SGHMC needs a little massaging to actually get it to sample the target distribution, since simply taking a subset of the data to compute an approximation to $\nabla U(\theta)$ will lose the “Hamiltonian Dynamics” property; the authors resolve this by using second-order Langevin Dynamics to counteract the effect of too much gradient noise in estimating $\nabla U(\theta)$, and the result is a similar algorithm to SGLD except with a different noise term.

Just to be clear, both SGLD and SGHMC are minibatch, gradient-based algorithms that are also considered “Bayesian methods.” Neither are pure random walks, i.e., neither use Gaussian proposals because the proposals are based on the stochastic gradient value, plus some additive noise term. For SGLD, that extra noise is actually a random walk, but not for SGHMC.

For both SGLD and SGHMC, we have to apply the Metropolis-Hastings test for computer implementations due to discretization error, even though in theory we shouldn’t have to since energy is preserved. In both papers, the authors decrease step sizes to zero so that the MH rejection rate goes to zero. Intuitively, smaller step sizes mean samples are concentrated into higher regions of the posterior, and the gradient ensures going in the direction of greatest increase of the posterior probability. In addition, decreasing step sizes also means discretization error decreases, which yet again further reduces the need for MH tests. While this is great, because the MH test requires full-batch computation, perhaps we are missing out somehow by keeping our step sizes small.1

# Metropolis-Hastings

In this section, I discuss the remaining papers listed at the introduction of this post. They are related in some form to the Metropolis-Hastings algorithm, which is commonly used in MCMC techniques to act as a correction to ensure that samples do not deviate too frequently away from the target posterior distribution.

As I mentioned in both of my earlier blog posts, conventional MH tests require a full pass over the entire dataset. This makes them extremely costly, and is one of the reasons why both SGLD and SGHMC emphasized how decreasing step sizes results in lower discretization error, so that they could omit the MH tests.

Their computational cost has raised the question over whether using subsamples of the data for the MH test computation is feasible. It’s not as straightforward as taking a fixed-sized subset (i.e., minibatch) of the dataset because that results in a non-trivial target distribution which is not the desired posterior.

The following two papers propose subsampling-based algorithms that attempt to tackle the high cost of full-batch MH tests:

• Austerity in MCMC Land: Cutting the Metropolis-Hastings Budget, ICML 2014
• Towards Scaling up Markov Chain Monte Carlo: An Adaptive Subsampling Approach, ICML 2014

I discussed the first one in an earlier blog post. The second one follows a similar procedure as the first one, except that it uses a slightly different way of interpreting when to stop data collection. The downside, as I painfully realized when I tried to implement this, is that due to its concentration bounds, it requires a real-valued parameter which depends on the entire collection of $\{\log p(x_i\mid \theta), \log p(x_i\mid \theta')\}_{i=1}^N$ values each iteration, which defeats the point of using a subset of the data. (Here, I use $\theta'$ to denote the proposed distribution.)

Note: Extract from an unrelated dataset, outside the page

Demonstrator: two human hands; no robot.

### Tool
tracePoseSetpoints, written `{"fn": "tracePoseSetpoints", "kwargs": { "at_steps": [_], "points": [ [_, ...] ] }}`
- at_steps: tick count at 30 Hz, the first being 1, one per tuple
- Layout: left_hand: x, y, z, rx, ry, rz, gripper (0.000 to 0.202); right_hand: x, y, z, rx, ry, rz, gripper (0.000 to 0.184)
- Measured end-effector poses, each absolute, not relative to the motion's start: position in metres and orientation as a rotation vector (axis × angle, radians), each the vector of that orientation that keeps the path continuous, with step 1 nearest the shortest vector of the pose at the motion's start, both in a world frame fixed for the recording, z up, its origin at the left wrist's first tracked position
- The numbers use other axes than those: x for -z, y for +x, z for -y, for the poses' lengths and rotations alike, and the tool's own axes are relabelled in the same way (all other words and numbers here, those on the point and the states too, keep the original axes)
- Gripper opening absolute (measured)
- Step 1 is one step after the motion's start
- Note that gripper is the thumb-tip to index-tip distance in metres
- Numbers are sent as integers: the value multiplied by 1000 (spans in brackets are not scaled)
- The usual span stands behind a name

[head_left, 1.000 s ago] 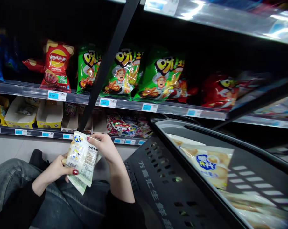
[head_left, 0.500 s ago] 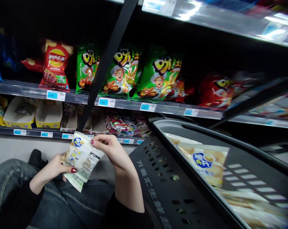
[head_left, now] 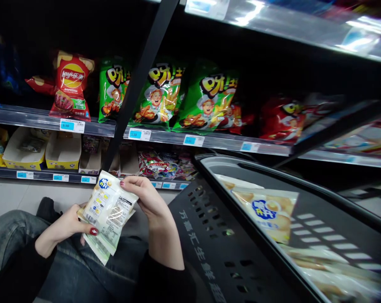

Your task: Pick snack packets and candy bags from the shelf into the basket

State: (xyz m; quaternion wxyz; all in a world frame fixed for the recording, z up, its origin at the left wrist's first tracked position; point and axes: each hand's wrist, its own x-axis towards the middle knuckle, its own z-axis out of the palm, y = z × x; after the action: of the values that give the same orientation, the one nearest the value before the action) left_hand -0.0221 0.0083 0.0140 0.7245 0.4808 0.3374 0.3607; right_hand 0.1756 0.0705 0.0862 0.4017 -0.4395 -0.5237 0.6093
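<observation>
1. Fingers of the left hand (head_left: 65,225) clamped on the lower left of a small stack of snack packets; thumb on top, other fingers mostly hidden underneath.
2. Right hand (head_left: 150,195) pinches the upper right corner of the top packet (head_left: 110,210), thumb in front; remaining fingers largely out of sight behind it.
3. Stack location: above the person's lap, left of the basket (head_left: 198,244). Under packet (head_left: 96,249) shows only at its edges; total count cannot be told. Small print on the top packet unreadable.
4. Basket cut off by the lower and right frame edges; its rim blocks part of the lower shelf. Inside, one packet (head_left: 266,214) leans with its front visible; the pale packets (head_left: 342,277) below it are blurred, number unclear.
5. Dark post (head_left: 139,71) slants across the shelving, covering part of a green chip bag (head_left: 112,92).
6. Upper shelf: red chip bag (head_left: 70,86) to the left, more green bags (head_left: 207,101) right of the post. Rear of shelf too dark to read.
7. Lower shelf: open cartons (head_left: 64,158), sweet bags (head_left: 157,166) partly behind the basket.
</observation>
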Motion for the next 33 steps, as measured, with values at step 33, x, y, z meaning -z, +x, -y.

The authors of the Adaptive Subsampling paper have a follow-up JMLR 2017 paper (it was under review for a long time) which expands upon this discussion. I found it quite useful, particularly because of their proof (in Section 6.1) about how naive subsampling for the MH test results in a nontrivial and hard-to-interpret target distribution. In Section 6.3, they introduce a novel contribution where they rely on subsampling noise for exploration; that is, use the minibatch-induced noise (which is Gaussian by the Central Limit Theorem) to explore the posterior. However, they showed that this approach still seems to require $O(n)$ data points each iteration. On the other hand, they didn’t investigate this method in too much detail, so it’s hard to comment on its usefulness.

The last related work was the Firefly paper, which won the Best Paper Award at UAI 2014. It can perform exact MCMC, but the main drawback is (emphasis mine):

FlyMC is compatible with a wide variety of modern MCMC algorithms, and only requires a lower bound on the per-datum likelihood factors.

To be clear on what this means, they require the existence of functions $B_i(\theta)$ satisfying $0 \le B_i(\theta) \le p(x_i \mid \theta)$ for all $i$. How realistic is that? I have no idea, honestly, but it seems like something that is difficult to achieve in practice, especially because it’s conditioning on $\theta$ and $\theta'$, which will vary considerably throughout sampling. There is some interesting discussion about this at Christian Roberts’ excellent blog, with Ryan Adams (the professor co-author) commenting.

The prior work then motivated our work, where we avoided needing these assumptions and showed that we could cut the M-H test cost time down to one equivalent with SGD, without loss of performance. There’s no free lunch, though; our algorithm has applicability constraints but those are hopefully not that restrictive. Check out our BAIR blog post for more information.

# Conclusion

I’ve discussed these set of papers and tried grouping them together to see a coherent theme in all of this. Hopefully this makes it clearer what these papers are trying to do.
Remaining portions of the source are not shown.